DNA e RNA può essere amplificato un po ' prima di eseguire l'elettroforesi, ma non è pratico per effettuare questa operazione con le proteine. Di conseguenza, un campione di tessuto grande è necessario per eseguire queste analisi. Questo può limitare l'utilità della tecnica, soprattutto nell'analisi mediche. È praticamente impossibile eseguire l'elettroforesi su campioni da una singola cellula; Immunohistochemistry e citometria a flusso sono più comunemente utilizzati per valutare la cella di espressione delle proteine. Una tecnica chiamata PCR è eccellente a misurare con precisione piccole quantità di RNA.

Solo alcune molecole possono essere visualizzati

L'elettroforesi è eccellente a separazione e identificazione di biomolecole di medie e grandi dimensioni. Tuttavia, molte delle molecole che i ricercatori desiderano guardare sono più piccoli; ioni, neurotrasmettitori e ormoni piccoli non è misurabile tramite l'elettroforesi. Questo è per due motivi: non reagiscono correttamente con la preparazione di elettroforesi (solitamente una tecnica chiamata SDS PAGE) e, anche se hanno fatto, sono troppo piccoli per separare correttamente e tornerei immediatamente fuori la parte inferiore del gel. Queste molecole sono invece misurate mediante tecniche quali l'Elisa (analisi enzima-collegata metologie) e RIAAs (test immunologici radio).

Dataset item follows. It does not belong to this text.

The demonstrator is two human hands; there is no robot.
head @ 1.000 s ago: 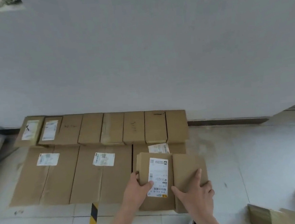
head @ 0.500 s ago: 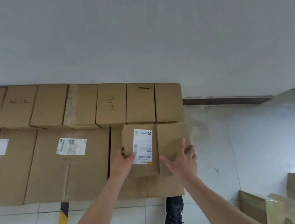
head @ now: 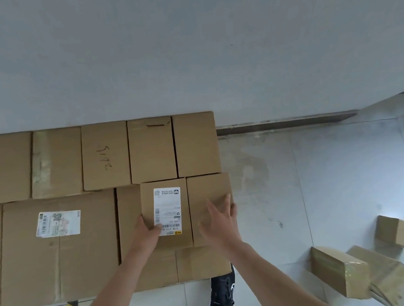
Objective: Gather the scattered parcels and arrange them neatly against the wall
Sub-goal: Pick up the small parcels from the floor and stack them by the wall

L'elettroforesi è basso Throughput

Elettroforesi del gel è generalmente bassa velocità effettiva, che significa che non produce dati soprattutto rapidamente. Elettroforesi di contrasto, dove si può guardare una piccola manciata di molecole di RNA in un momento, con la PCR (reazione a catena della polimerasi), che può valutare simultaneamente migliaia di campioni. Allo stesso modo, citometria a flusso può prendere le misure da migliaia di singole celle e fare correlazioni complesse, mentre l'elettroforesi sembra alle cellule in massa e non è possibile effettuare tali discriminazioni bene. PCR e flusso cytometry rappresentano rispettivamente i processi massicciamente paralleli e seriali, ed entrambi lontano superare le capacità di elettroforesi per generare dati di ricerca.